[Exercise directions]
Transcribe exactly the lines that fall between the one holding "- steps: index" and the one holding "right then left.", inclusive, from the entries below.
BEGIN Provided information
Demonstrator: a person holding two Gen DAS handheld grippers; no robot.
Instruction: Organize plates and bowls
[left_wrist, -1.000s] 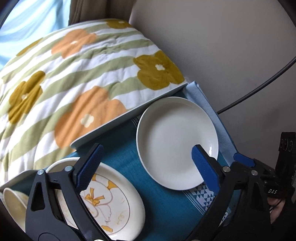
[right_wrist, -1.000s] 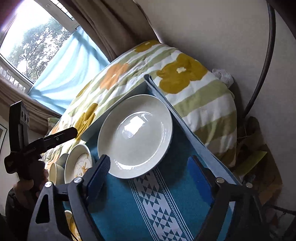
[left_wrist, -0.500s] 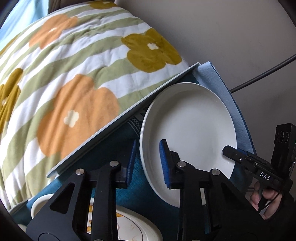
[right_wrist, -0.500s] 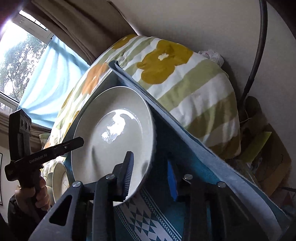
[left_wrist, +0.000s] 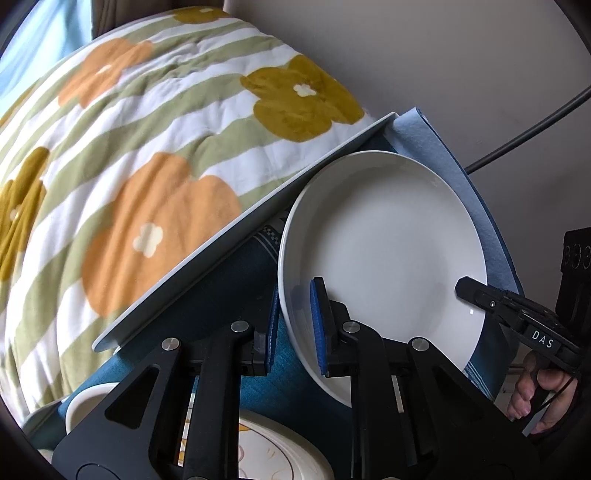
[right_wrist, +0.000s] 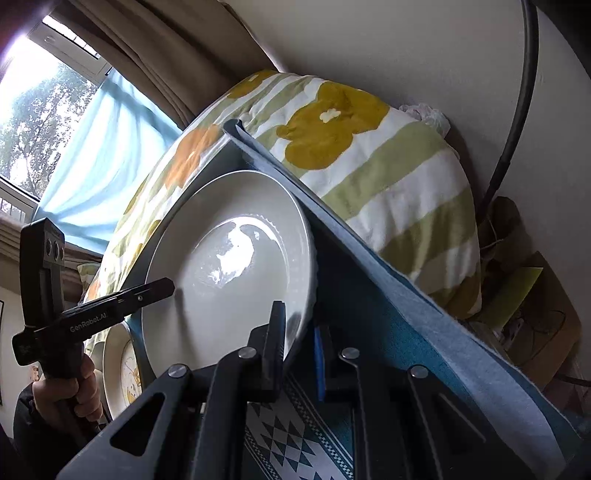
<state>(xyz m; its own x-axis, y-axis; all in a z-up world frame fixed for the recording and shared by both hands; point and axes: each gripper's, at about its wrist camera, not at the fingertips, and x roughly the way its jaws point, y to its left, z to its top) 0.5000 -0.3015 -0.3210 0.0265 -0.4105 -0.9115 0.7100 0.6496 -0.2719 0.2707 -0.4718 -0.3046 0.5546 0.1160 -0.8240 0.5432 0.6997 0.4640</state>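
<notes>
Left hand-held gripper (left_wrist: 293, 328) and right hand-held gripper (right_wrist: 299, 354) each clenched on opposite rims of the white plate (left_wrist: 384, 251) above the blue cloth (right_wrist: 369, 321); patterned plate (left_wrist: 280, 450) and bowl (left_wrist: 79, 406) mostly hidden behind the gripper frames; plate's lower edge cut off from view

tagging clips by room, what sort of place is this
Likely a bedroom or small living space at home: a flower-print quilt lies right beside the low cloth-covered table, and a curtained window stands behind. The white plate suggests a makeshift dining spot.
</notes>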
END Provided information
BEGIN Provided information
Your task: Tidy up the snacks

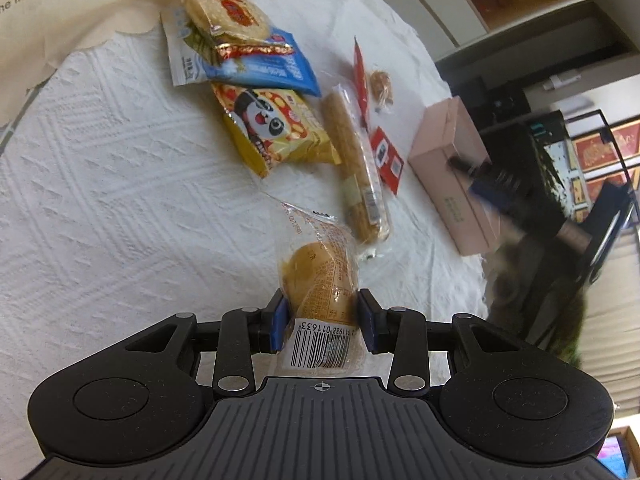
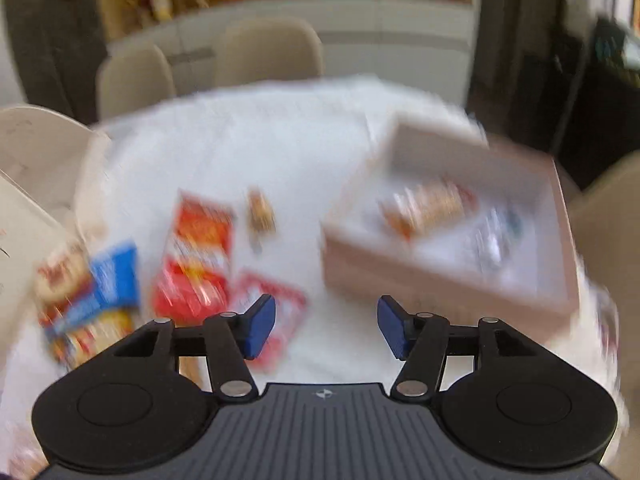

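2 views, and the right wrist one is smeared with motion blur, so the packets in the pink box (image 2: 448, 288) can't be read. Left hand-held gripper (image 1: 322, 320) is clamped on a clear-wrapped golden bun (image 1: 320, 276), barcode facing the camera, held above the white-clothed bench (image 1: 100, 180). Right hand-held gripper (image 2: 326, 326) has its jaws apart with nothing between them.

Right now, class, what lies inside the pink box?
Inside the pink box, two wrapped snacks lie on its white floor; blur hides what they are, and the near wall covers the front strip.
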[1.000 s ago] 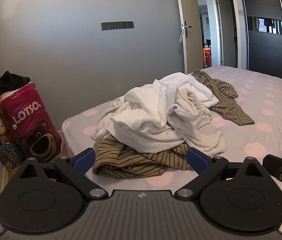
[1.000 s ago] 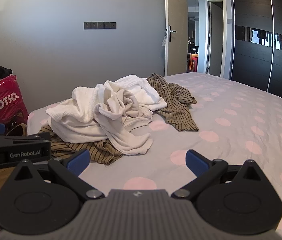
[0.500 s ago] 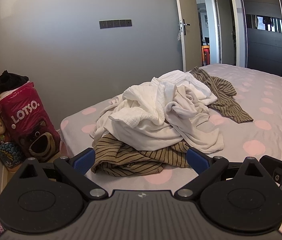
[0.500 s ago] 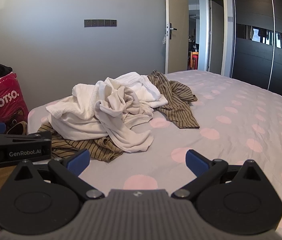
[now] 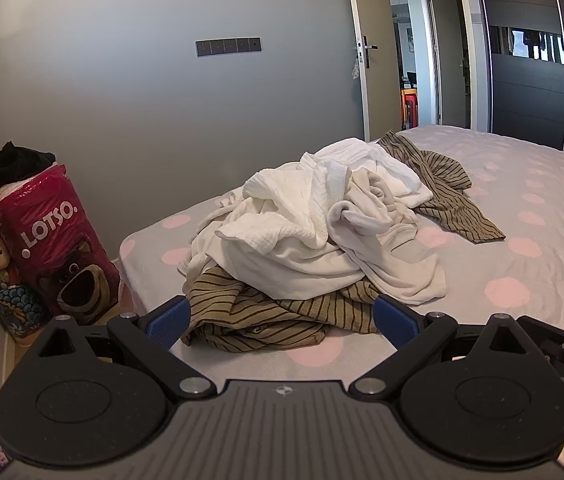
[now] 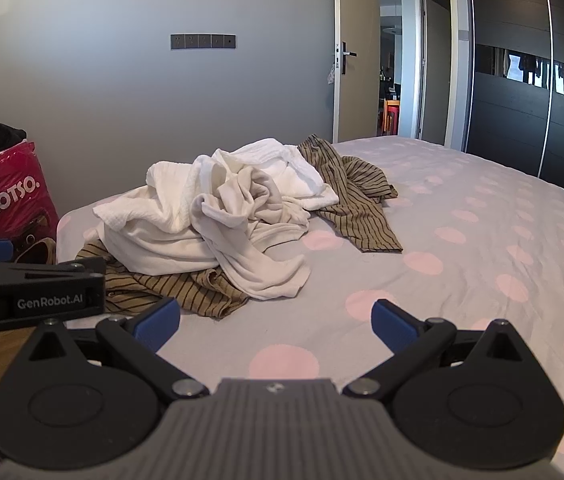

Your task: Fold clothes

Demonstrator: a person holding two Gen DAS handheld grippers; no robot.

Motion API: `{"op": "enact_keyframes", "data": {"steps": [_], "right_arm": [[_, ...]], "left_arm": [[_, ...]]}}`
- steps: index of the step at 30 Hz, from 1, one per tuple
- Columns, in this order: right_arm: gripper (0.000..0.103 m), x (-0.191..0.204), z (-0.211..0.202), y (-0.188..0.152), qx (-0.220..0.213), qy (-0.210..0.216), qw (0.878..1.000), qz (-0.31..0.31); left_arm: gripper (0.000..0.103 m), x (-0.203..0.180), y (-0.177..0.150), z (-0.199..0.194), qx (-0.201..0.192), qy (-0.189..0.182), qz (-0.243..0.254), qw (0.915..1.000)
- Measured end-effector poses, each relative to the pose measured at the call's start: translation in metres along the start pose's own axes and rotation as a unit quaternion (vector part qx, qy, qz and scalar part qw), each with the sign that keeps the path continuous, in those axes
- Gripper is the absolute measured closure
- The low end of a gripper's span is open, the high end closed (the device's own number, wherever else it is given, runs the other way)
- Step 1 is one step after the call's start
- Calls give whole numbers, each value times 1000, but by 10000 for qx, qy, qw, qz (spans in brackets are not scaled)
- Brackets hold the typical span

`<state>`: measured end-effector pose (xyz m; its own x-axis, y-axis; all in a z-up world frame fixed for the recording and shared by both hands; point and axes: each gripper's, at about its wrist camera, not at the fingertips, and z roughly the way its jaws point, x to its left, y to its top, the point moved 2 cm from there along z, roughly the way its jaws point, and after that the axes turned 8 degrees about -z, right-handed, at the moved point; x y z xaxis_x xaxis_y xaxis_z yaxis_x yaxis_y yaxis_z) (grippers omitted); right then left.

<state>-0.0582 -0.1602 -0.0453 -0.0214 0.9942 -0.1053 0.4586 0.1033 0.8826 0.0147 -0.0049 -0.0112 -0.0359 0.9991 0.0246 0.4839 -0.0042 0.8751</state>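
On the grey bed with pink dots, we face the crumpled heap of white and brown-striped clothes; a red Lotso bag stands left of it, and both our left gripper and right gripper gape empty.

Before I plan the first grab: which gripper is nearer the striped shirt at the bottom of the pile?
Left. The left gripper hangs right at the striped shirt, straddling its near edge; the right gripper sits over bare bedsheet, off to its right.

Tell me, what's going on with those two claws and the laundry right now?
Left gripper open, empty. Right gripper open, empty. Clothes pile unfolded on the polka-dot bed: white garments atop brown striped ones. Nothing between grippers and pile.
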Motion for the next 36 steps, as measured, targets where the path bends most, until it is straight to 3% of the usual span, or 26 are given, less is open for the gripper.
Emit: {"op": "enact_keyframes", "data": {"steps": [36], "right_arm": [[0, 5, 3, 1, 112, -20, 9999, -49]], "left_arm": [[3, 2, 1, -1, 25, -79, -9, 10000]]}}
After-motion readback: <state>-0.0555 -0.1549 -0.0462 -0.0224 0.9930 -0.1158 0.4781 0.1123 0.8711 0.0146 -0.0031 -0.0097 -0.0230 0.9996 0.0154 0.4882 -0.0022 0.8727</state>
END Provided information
[Reply to the task]
- steps: index of the step at 30 Hz, from 1, one per tuple
- Columns, in this order: right_arm: gripper (0.000..0.103 m), x (-0.191..0.204), z (-0.211..0.202), y (-0.188..0.152), qx (-0.220..0.213), qy (-0.210..0.216), qw (0.878..1.000), qz (-0.31..0.31); left_arm: gripper (0.000..0.103 m), x (-0.203..0.180), y (-0.177..0.150), z (-0.199..0.194), qx (-0.201..0.192), qy (-0.189..0.182), qz (-0.243..0.254), qw (0.915..1.000)
- Measured end-effector poses, each relative to the pose measured at the call's start: translation in metres along the start pose's own axes and rotation as a unit quaternion (vector part qx, qy, qz and scalar part qw), each with the sign that keeps the path continuous, in those axes
- Gripper is the absolute measured closure
- The low end of a gripper's span is open, the high end closed (the device's own number, wherever else it is given, runs the other way)
- Step 1 is one step after the call's start
- Calls give whole numbers, each value times 1000, but by 10000 for qx, qy, qw, qz (spans in brackets are not scaled)
- Brackets hold the typical span

`<state>`: measured end-effector pose (xyz m; its own x-axis, y-axis; all in a z-up world frame fixed for the recording and shared by both hands; point and axes: each gripper's, at about its wrist camera, not at the fingertips, and z roughly the way its jaws point, x to its left, y to its top, the point moved 2 cm from there along z, roughly the way its jaws point, and after that the axes turned 8 degrees about -z, right-handed, at the moved point; x y z xaxis_x xaxis_y xaxis_z yaxis_x yaxis_y yaxis_z) (grippers omitted); right then left.

This completes the response to the exercise.